Hi all. I have a set of data that I have analysed with qiime2/2018.2.
All has run OK and I have checked that the metadata file is correctly formatted.
Unfortunately I can’t post some parts of the analysis due to commercial sensitivity but I was hoping for some general feedback on the nature of the problem.

Basically, as mentioned, both Jaccard and Bray-curtis emperor plots don’t show all the samples listed in both the fastq manifest and metadata file, but do show a category called “nan”. We do see a clear separation of the things we think should be separated so the results seem valid, I just don’t understand why I’m putting in 70 samples and only 64 of them are visible, and where this “nan” category is coming from (“nan” shows up as a single category with a single sample but it is not in the metadata file and I’ve checked the formatting of the metadata file extremely thoroughly).

I think I’m running up against the limits of my knowledge of what emperor plots are supposed to show. Can anyone help here?

Hi @danwiththeplan,

My first guess would be that the rarefy step (which is a standard precursor step, assuming you’re running core-metrics) has dropped samples (this is normal and kind of expected).

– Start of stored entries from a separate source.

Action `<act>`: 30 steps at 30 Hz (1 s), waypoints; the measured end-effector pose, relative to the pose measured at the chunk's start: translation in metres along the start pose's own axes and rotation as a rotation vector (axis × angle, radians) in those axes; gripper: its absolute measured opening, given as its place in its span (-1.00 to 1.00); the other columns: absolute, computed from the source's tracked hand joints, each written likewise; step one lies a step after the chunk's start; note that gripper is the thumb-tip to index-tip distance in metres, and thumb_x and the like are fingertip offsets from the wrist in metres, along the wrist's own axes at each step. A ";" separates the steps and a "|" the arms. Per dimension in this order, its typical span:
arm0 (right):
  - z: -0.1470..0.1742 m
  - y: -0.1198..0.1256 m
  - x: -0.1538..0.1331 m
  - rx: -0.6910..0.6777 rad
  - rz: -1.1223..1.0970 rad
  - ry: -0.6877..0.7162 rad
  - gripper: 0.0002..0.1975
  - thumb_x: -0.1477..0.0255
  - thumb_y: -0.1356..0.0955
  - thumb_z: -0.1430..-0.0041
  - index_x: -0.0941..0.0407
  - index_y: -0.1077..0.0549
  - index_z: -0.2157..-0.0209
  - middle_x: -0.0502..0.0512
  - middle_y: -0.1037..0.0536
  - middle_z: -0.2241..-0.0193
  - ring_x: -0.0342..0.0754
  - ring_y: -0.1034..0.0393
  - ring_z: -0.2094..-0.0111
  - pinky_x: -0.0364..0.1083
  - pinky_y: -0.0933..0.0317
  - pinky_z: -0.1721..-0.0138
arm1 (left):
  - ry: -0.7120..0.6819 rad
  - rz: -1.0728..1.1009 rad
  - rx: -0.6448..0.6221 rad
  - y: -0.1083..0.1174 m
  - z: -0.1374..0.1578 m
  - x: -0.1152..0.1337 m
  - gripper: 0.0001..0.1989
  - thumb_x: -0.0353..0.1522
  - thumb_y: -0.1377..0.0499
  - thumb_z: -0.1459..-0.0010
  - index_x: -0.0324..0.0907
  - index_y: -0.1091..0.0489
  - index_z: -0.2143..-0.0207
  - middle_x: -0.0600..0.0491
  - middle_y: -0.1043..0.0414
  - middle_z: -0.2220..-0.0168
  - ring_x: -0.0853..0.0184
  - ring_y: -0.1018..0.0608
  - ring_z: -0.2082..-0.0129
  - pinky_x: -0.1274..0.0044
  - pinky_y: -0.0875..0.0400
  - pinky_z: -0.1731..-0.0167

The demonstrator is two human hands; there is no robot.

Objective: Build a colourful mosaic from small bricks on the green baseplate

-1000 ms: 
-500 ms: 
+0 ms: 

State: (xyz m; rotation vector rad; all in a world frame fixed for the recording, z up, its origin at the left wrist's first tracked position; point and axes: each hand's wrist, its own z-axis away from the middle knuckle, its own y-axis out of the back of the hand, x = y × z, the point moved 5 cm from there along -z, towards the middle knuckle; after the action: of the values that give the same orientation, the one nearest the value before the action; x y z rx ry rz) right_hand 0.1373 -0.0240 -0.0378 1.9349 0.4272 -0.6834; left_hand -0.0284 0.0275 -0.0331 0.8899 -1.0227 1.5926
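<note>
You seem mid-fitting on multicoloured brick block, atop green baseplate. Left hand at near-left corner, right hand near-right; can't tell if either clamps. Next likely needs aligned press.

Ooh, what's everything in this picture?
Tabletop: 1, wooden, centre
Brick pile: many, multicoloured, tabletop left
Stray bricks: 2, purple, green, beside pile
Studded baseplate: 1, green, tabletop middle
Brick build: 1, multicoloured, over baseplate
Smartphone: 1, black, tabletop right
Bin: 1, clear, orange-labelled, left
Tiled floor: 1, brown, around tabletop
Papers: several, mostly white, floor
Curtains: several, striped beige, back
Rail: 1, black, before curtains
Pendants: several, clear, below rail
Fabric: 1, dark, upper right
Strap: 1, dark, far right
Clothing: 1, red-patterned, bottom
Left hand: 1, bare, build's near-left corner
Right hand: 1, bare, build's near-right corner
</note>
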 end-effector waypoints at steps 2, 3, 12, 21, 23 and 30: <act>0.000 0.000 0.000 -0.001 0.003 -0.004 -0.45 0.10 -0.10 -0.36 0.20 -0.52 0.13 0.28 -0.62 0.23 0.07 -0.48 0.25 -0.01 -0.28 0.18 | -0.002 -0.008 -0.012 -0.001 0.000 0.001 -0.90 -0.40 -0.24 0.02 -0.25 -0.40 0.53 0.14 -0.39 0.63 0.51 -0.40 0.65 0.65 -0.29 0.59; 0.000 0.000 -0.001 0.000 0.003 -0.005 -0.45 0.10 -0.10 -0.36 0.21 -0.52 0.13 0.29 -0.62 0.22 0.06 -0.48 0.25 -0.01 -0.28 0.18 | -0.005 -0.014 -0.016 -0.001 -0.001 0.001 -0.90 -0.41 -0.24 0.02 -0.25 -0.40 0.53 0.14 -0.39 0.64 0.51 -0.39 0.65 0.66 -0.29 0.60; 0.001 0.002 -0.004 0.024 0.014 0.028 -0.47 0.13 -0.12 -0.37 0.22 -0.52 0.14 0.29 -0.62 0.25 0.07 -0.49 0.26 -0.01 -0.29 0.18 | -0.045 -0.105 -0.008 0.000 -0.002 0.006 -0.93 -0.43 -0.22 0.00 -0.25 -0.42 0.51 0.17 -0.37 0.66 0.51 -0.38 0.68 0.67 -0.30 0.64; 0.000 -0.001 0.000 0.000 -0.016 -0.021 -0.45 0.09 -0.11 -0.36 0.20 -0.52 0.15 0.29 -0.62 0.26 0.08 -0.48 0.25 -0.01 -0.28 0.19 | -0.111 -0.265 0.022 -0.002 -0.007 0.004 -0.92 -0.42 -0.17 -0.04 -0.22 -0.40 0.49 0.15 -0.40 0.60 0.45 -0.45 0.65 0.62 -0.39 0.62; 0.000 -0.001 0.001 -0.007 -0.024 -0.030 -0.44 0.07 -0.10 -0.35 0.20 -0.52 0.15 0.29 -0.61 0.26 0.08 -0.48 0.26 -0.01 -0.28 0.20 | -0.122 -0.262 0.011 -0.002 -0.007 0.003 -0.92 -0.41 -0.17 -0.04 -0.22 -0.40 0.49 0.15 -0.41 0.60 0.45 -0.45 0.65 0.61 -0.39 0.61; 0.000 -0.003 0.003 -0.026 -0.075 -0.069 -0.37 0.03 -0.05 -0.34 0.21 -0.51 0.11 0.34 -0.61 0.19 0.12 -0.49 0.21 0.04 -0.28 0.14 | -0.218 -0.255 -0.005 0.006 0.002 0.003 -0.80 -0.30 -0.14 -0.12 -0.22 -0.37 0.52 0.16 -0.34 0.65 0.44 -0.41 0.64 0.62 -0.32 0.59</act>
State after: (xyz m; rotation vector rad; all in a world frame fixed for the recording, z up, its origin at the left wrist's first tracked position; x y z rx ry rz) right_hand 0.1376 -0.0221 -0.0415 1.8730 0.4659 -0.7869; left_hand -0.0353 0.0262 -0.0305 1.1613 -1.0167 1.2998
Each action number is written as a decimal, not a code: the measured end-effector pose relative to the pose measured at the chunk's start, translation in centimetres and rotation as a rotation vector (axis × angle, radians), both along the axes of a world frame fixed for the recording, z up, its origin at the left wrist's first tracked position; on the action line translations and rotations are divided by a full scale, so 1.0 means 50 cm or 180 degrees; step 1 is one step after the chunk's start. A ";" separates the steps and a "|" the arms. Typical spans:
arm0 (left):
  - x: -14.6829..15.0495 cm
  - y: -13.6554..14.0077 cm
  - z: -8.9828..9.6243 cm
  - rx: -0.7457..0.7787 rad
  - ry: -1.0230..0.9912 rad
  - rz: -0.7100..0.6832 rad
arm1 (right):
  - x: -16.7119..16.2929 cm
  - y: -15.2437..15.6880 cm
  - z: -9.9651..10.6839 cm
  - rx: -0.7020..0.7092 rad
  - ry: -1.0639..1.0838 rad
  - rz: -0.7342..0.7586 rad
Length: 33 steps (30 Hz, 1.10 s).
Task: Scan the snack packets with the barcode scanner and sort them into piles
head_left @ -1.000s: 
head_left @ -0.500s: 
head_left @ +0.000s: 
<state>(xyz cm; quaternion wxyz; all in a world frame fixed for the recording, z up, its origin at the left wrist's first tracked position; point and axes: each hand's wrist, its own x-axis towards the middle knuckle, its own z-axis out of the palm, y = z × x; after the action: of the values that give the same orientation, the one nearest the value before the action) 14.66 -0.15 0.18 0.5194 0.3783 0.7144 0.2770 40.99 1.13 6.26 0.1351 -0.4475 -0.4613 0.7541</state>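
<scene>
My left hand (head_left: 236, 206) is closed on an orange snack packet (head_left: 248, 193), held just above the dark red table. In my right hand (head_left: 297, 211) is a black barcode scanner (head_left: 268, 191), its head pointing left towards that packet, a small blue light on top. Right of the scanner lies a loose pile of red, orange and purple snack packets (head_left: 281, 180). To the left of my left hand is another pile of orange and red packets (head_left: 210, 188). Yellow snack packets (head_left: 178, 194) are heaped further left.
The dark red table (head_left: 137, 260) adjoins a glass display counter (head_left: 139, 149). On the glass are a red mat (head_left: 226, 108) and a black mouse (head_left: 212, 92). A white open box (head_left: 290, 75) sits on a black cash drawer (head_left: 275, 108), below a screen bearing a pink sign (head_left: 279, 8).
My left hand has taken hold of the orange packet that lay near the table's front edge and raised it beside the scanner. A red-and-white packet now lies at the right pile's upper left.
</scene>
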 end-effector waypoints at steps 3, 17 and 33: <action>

The “nan” variable is probably an empty cell in your metadata. In QIIME 2 we use empty cells to represent missing values. When doing math on missing values, usually the most obvious representation is “NaN” (Not-a-Number), which will propagate through all calculations. So when QIIME 2 sees an empty cell, it will internally represent the “missingness” of that as a NaN (even for categorical data). This is a pretty common convention, but can definitely be strange at first if you aren’t used to it.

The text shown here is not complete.